Kenji felt it first as a pressure behind his eyes, like someone pushing against the inside of his skull. The world seemed to slow, sounds becoming distant and muffled.
"Dara," he said, his voice already sounding far away. "It's starting."
She was at his side instantly, tablet in hand. "I'm reading the signal. It's... it's strong. Stronger than I expected."
Kenji's vision began to blur. The edges of the room seemed to dissolve, replaced by a darkness that crept in from the corners of his perception.
"No," he said, gritting his teeth. "I won't let you."
He focused. He'd spent years training his mind, learning to control his thoughts and emotions. He applied that training now, pushing back against the invading presence.
The pressure intensified. A voice whispered at the edge of his consciousness—not words, but intent. *Let go. Let me in.*
"Kenji, your neural patterns are spiking." Dara's voice was urgent. "You're fighting it. Keep going."
The darkness pressed harder. Kenji felt himself slipping, felt the familiar sensation of his own mind becoming foreign territory. But he held on, clawing at the edges of his awareness.
*You can't stop this,* the voice seemed to say. *You're already mine.*
"Who are you?" Kenji gasped. "Show yourself."

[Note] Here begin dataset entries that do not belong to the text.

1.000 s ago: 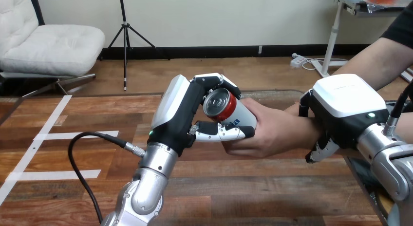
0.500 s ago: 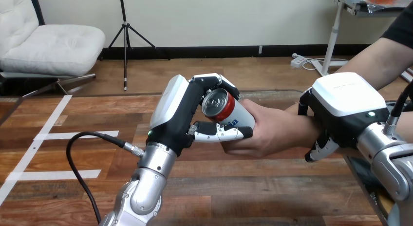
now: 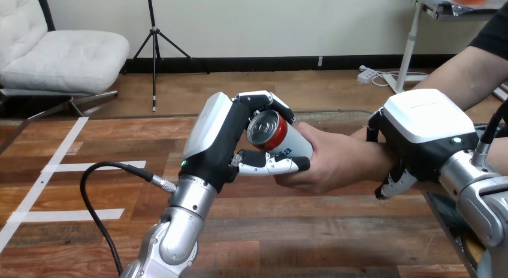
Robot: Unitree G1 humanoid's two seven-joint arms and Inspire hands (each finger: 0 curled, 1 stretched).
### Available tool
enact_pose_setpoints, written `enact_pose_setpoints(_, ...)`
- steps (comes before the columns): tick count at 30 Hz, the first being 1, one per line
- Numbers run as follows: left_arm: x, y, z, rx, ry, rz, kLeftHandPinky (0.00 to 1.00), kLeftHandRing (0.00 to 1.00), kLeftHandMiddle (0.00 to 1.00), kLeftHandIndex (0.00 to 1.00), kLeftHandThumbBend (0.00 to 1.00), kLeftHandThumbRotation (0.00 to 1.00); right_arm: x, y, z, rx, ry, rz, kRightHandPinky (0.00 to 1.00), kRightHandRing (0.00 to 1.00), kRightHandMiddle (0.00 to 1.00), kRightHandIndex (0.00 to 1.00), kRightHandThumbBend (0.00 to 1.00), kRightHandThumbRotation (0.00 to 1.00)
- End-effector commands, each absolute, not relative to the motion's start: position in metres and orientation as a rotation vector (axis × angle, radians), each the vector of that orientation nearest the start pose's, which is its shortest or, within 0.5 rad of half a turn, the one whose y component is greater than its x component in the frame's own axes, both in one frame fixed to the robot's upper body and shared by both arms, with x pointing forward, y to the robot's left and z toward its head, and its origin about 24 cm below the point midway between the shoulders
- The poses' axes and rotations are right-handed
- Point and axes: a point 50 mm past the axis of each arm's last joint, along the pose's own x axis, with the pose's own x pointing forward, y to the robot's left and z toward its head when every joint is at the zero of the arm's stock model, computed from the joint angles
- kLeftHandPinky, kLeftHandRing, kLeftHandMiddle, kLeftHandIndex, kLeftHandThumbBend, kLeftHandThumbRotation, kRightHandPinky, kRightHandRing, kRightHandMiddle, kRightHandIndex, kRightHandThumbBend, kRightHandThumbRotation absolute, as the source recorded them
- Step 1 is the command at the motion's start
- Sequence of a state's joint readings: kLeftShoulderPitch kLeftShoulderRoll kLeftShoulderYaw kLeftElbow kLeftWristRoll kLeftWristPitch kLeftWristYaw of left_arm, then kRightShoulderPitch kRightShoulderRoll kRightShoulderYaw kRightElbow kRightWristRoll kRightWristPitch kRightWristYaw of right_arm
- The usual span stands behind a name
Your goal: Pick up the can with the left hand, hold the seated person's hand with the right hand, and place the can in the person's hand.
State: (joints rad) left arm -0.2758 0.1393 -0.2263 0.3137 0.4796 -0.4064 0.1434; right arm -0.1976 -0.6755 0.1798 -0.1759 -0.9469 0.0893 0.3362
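Can is lying tilted above the table, silver top facing the camera. The left hand is curling fingers and thumb around it, and the person's hand is closing on its far end. The right hand is wrapping round the person's wrist. For a clean handover, the left hand should be loosening only once the person is bearing the weight. That palm is hiding the can's base, so the person's grip is hard to judge.
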Motion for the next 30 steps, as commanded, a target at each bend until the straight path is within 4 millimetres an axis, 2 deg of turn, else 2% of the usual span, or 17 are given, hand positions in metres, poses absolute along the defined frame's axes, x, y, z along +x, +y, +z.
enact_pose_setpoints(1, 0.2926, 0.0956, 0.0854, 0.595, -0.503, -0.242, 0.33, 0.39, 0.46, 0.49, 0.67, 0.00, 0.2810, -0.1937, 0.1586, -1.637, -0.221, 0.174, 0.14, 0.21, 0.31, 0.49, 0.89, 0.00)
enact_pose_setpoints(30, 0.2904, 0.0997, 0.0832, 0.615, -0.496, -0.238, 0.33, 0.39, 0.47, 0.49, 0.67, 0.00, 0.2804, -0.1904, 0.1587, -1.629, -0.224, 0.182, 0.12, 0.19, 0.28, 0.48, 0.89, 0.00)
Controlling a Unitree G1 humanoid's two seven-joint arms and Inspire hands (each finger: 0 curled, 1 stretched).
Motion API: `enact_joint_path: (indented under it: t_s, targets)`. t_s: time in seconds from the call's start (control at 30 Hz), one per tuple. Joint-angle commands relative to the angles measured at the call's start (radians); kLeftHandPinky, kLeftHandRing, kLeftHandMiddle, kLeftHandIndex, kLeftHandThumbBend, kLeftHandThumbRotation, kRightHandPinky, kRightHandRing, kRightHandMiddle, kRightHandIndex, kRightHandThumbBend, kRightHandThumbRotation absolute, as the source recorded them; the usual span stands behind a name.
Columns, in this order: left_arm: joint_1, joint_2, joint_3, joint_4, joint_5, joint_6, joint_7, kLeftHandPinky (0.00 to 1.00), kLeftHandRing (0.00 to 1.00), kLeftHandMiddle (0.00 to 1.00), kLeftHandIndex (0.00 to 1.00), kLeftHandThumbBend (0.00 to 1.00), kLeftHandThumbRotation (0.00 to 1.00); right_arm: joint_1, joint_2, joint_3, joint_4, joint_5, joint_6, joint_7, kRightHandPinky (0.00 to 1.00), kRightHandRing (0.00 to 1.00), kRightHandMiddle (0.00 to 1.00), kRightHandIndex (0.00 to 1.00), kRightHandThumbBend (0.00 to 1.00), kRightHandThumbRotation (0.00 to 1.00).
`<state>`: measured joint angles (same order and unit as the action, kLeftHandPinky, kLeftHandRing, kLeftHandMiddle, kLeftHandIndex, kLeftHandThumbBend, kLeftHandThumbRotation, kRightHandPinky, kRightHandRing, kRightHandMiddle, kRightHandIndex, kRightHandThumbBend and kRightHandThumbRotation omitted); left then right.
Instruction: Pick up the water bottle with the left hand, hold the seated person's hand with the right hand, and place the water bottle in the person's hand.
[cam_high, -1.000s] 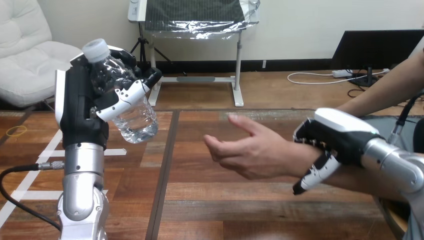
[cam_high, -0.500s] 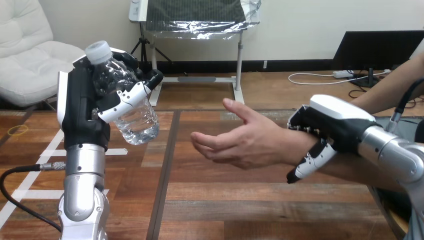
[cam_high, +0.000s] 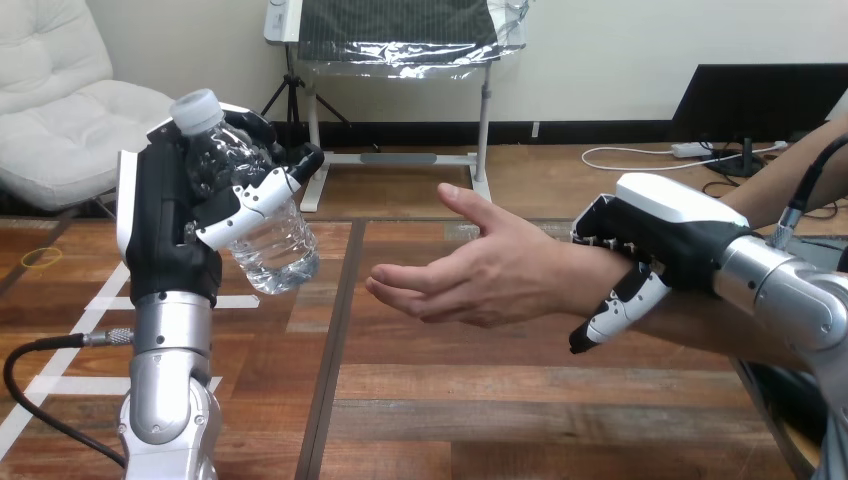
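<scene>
My left hand (cam_high: 165, 225) is raised at the left, its fingers and thumb curled round a clear water bottle (cam_high: 255, 225) with a white cap, held tilted above the table. The person's hand (cam_high: 480, 270) reaches in from the right, open with the palm turned up and toward the bottle, a short gap to the bottle's right. My right hand (cam_high: 655, 240) grips the person's wrist from above, fingers curled over it and the thumb hanging down on the near side.
The wooden table (cam_high: 420, 400) spreads under both arms, with white tape lines (cam_high: 70, 340) at its left. The person's forearm (cam_high: 760, 190) runs off to the upper right.
The person's hand, held by my right hand, has risen and moved left toward the bottle, with the palm opening upward. My left hand and the bottle have barely moved.
</scene>
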<state>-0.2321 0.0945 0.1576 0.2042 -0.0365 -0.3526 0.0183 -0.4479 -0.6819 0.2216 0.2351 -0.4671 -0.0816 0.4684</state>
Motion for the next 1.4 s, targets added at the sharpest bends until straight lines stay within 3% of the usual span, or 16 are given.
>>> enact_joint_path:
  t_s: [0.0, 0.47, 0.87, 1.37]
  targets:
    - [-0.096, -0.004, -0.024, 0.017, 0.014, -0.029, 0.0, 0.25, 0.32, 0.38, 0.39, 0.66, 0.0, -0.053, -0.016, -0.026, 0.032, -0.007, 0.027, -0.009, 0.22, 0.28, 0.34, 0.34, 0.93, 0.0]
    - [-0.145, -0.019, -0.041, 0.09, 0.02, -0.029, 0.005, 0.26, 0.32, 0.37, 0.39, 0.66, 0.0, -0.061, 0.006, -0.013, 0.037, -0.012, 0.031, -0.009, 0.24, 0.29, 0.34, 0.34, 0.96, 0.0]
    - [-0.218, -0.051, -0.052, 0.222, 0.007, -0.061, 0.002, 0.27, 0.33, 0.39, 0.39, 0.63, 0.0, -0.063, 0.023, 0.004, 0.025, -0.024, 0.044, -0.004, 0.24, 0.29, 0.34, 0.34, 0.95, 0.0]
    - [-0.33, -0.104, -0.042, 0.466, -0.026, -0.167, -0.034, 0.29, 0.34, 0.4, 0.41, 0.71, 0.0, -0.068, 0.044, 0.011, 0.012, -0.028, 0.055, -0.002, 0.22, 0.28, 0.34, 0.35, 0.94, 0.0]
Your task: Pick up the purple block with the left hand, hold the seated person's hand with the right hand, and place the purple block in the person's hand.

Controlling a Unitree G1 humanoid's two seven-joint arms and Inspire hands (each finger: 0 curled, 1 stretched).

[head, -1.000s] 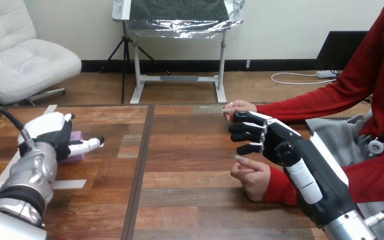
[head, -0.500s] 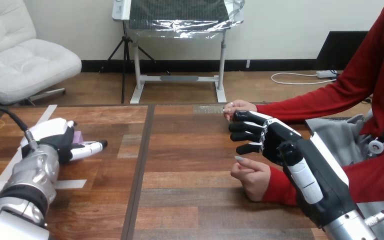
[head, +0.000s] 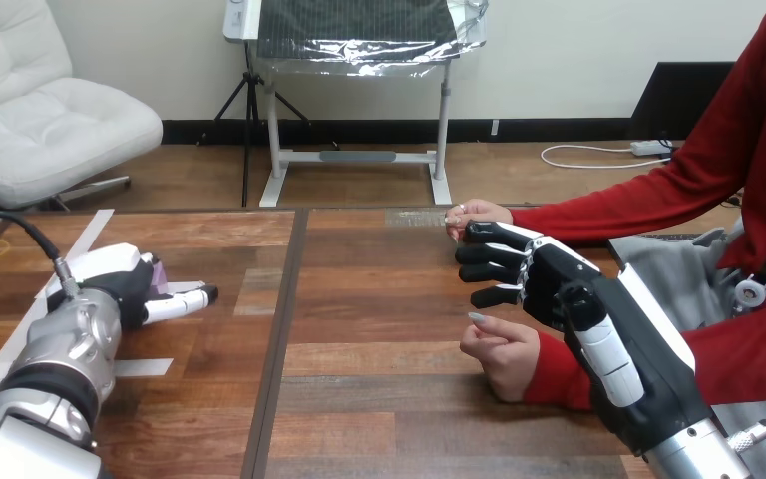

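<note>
The left hand (head: pixel 120 284) lies over the purple block (head: pixel 159 271) at the table's (head: pixel 359 399) left side; whether it grips the block, I cannot tell. The right hand (head: pixel 549 284), loosely open, hangs between the person's far hand (head: pixel 477 213) and the person's near hand (head: pixel 504 351), clasping neither. By my reckoning, no step is finished yet.

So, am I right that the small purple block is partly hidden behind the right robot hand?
Not quite. The small purple block is partly hidden behind the left robot hand, at the left side of the wooden table, as the head view shows.
</note>
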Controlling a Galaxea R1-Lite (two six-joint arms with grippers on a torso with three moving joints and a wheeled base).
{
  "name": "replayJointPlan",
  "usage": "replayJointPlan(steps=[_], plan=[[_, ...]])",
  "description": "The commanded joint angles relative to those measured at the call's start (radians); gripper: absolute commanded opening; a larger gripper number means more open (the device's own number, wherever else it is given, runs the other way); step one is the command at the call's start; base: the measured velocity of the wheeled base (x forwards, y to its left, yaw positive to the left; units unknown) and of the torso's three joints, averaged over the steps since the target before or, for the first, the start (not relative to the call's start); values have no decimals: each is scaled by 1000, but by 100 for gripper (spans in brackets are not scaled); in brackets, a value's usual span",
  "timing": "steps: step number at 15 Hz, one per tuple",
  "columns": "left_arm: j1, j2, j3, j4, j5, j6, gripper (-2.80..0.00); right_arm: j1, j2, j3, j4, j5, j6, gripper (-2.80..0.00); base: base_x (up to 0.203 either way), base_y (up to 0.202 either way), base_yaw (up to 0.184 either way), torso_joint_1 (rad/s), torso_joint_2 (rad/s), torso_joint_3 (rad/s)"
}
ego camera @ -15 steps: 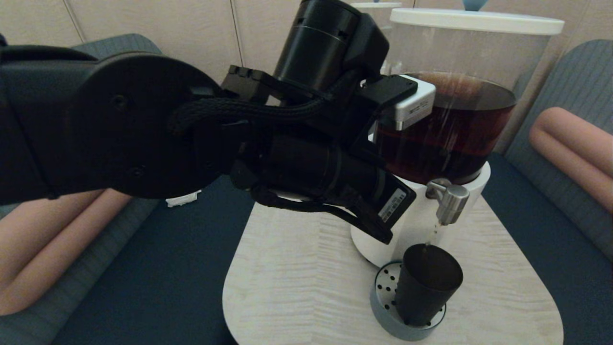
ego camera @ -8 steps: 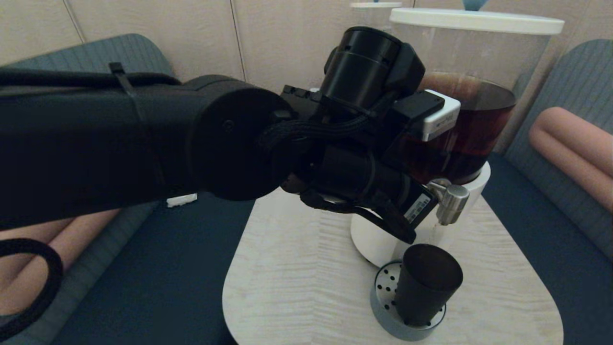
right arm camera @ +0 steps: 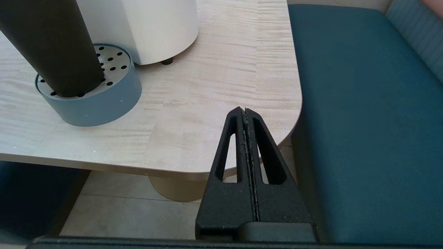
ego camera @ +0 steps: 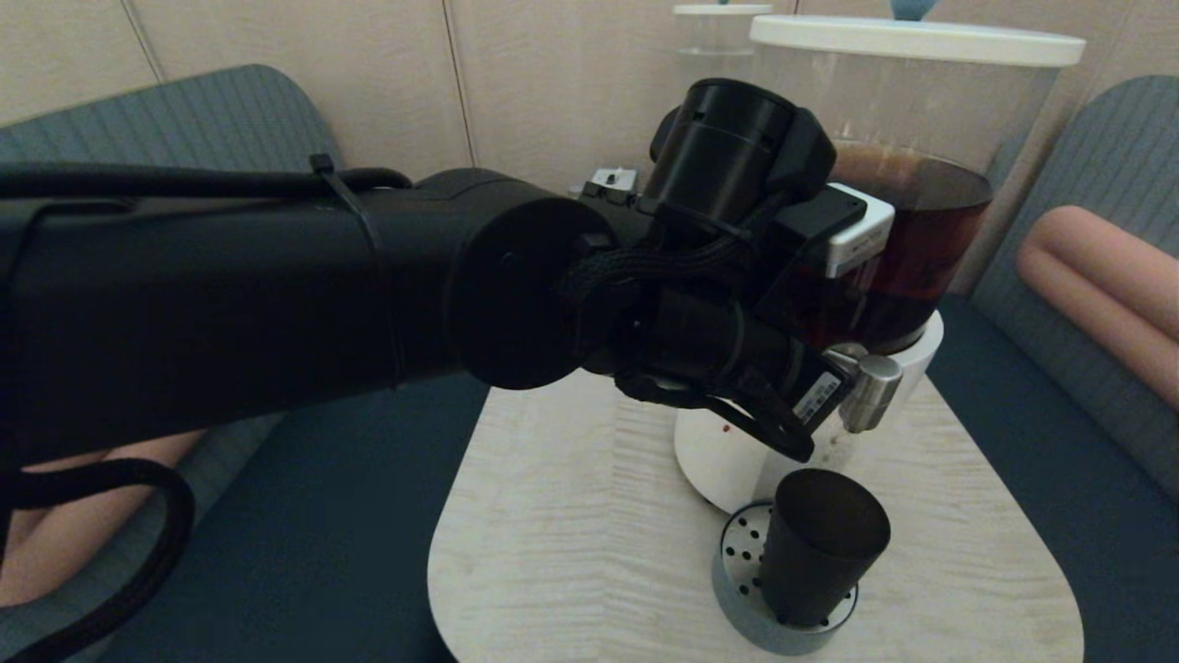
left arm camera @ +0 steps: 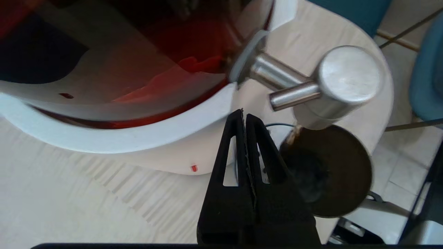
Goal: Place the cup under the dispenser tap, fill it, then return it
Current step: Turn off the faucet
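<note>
The cup (ego camera: 822, 545) stands on the drip tray (ego camera: 737, 589) under the dispenser tap (left arm camera: 332, 83), filling step. The left gripper (left arm camera: 244, 114), jaws pressed together, sits at the tap's nine o'clock and likely must work the lever next; the right gripper (right arm camera: 244, 112), also pressed together, is parked.

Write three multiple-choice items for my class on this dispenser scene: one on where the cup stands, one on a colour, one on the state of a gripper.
1. Where does the cup stand?
A. on the perforated drip tray below the dispenser tap
B. on the seat
C. in a gripper

2. What colour is the dispenser's liquid?
A. clear
B. dark brown
C. green

3. How is the left gripper?
A. shut on the cup
B. wide open
C. shut, empty, beside the tap

Answers: A, the cup rests on the tray; B, the tank shows dark brown; C, its fingers meet with nothing between.
</note>
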Motion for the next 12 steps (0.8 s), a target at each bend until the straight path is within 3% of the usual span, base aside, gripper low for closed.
replayJointPlan(steps=[1,12], plan=[[0,-3,-1,-3,5,4,-280,0,1,0,1,0,0,-280,0,0,0,0,0,0],[3,6,-1,-119,25,1,-280,0,1,-1,1,0,0,-280,0,0,0,0,0,0]])
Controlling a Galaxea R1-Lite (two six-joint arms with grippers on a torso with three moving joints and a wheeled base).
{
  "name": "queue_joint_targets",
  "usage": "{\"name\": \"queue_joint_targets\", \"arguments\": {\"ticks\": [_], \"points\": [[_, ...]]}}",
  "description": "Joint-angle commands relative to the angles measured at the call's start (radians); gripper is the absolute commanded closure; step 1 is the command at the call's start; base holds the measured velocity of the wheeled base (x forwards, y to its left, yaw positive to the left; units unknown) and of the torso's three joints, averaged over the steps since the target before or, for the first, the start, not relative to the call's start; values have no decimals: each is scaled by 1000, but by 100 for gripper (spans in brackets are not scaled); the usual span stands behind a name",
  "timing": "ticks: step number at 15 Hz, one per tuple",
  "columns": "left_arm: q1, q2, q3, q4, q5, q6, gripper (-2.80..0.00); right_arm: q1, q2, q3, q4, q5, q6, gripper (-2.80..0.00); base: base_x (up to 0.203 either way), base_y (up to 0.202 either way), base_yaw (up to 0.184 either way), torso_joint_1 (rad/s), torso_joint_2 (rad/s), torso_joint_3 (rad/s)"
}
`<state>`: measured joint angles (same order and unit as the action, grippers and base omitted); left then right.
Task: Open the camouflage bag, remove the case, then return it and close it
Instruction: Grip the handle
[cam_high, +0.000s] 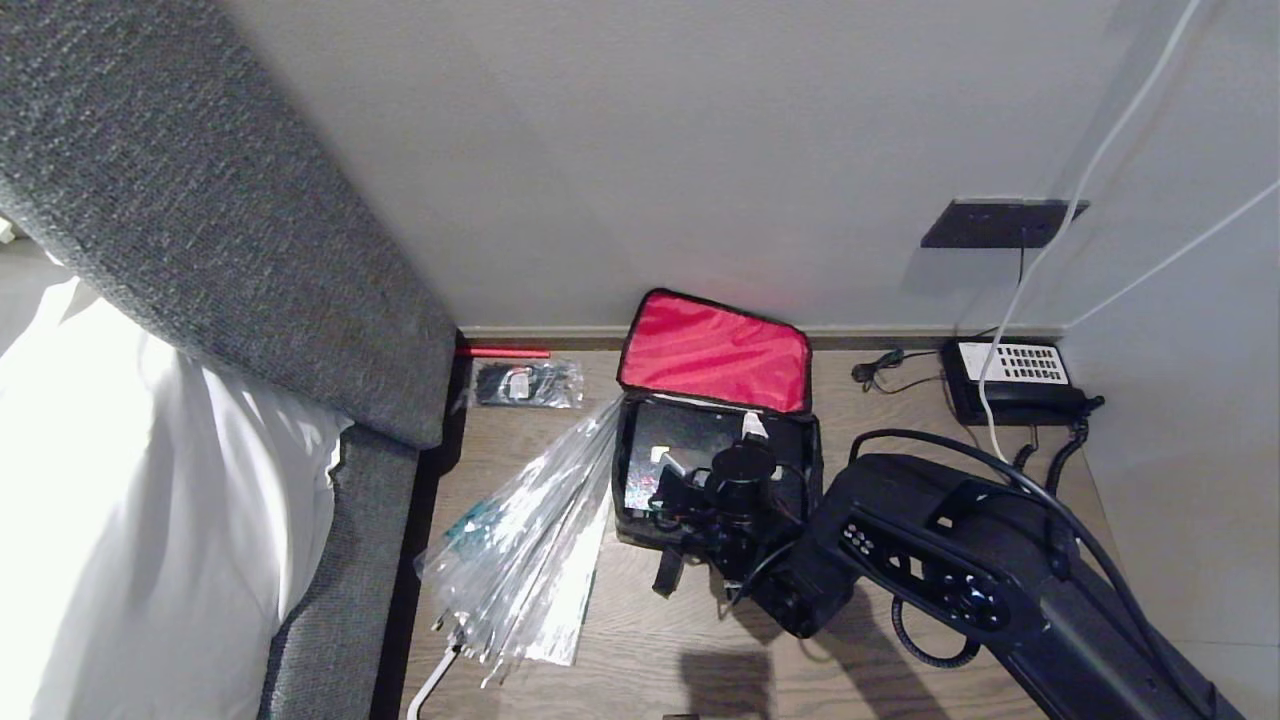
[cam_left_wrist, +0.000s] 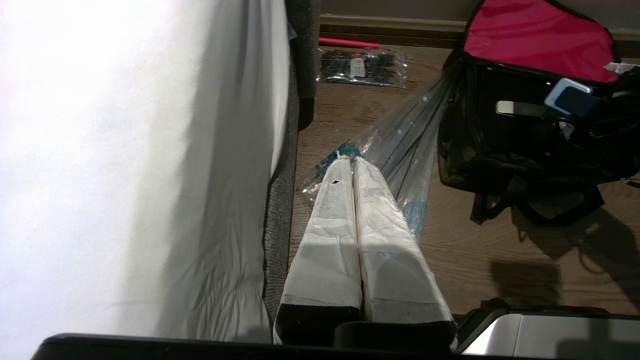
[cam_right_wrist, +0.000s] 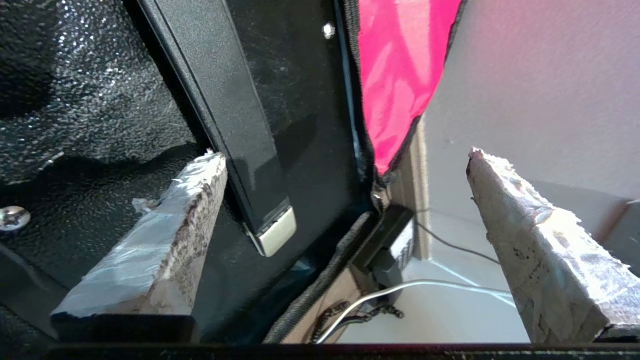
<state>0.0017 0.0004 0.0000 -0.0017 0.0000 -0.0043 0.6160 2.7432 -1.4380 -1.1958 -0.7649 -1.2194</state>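
Inside the open camouflage bag (cam_high: 700, 430) on the floor, the right gripper (cam_high: 700, 490) holds its fingers (cam_right_wrist: 165, 240) wide over the case (cam_high: 680, 440), so I judge the next move is to close them around its handle (cam_right_wrist: 235, 125).

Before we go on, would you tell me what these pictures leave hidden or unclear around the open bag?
- Head view: the right tool and arm cover the near part of the case in the bag.
- Right wrist view: the case handle is cut off by the upper edge.
- Left wrist view: the umbrella is partly behind the left tool.
- Telephone key labels: too small.
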Motion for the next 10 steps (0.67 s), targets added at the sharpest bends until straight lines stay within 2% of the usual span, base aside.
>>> {"name": "queue_joint_targets", "arguments": {"ticks": [1,5,10], "points": [[1,-2,0,0,0,0,0,-4,2,-9,13,-4,13,-280,0,0,0,0,0,0],[0,-2,0,0,0,0,0,-3,-20,-12,155,25,145,-280,0,0,0,0,0,0],[1,-2,0,-1,0,0,0,-2,-22,-27,150,45,156,-280,0,0,0,0,0,0]]}}
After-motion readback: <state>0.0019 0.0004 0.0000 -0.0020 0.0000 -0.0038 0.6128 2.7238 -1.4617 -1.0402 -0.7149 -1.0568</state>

The pressure shifted. For a moment, Kenji felt something else—a presence, cold and vast, looking back at him through the connection.
And then, a name.
*Marcus.*
The word echoed in his skull, carrying a weight of rage and loss that threatened to drown him. Kenji saw flashes—a laboratory, white walls, the sting of electrodes. A man screaming as his memories were stripped away.
"Marcus Webb," Kenji said. "I know who you are."
The connection wavered. Surprise, perhaps. Or fear.
*You know nothing.*
"I know what they did to you. I know why you're doing this." Kenji's voice was steady now, fueled by anger. "But I'm not them. I didn't hurt you."
*You're all the same. You use people. You throw them away.*
"Not me. I'm not like that."
*You don't even remember what you've done.*
The pressure intensified, becoming unbearable. Kenji felt his grip on consciousness slipping, the darkness closing in.
"Dara," he managed. "He's too strong. I can't—"
"Don't give up." Her hand found his, squeezing tight. "Fight him. I'm right here."
Kenji held on. He thought about his daughter, about the life he'd built from the ashes of his past. He thought about the victims who deserved justice, about the truth that was still hidden.
He thought about all the reasons he couldn't let go.
And then, something unexpected happened.
The pressure began to recede.
Not all at once, but gradually, like a tide pulling back from the shore. The darkness faded, the world returning in fragments of light and sound.
Kenji gasped, his body shuddering. Dara caught him as he slumped forward, her arms wrapping around him.
"I'm here," she said. "I've got you."
The monitors showed his neural activity stabilizing, the anomalous signal fading into nothing. The Eraser had retreated.
But not before leaving one last message.
Scrawled on the wall behind Kenji, in letters that seemed to burn themselves into existence:
**YOU CAN'T PROTECT HIM FOREVER**
Kenji stared at the words, his breath coming in ragged gasps. The trap had failed. The Eraser had known. Had been watching the whole time.
And now, the game had changed.
"Kenji." Dara's voice was tight. "Look at the surveillance feed."
He turned to the monitor. The footage showed the room from multiple angles—the table, the equipment, the two of them huddled together.
And in the corner of every frame, a shadow that shouldn't have been there.
A figure, standing just out of sight.
Watching.
Waiting.
The Eraser had been in the room with them the entire time.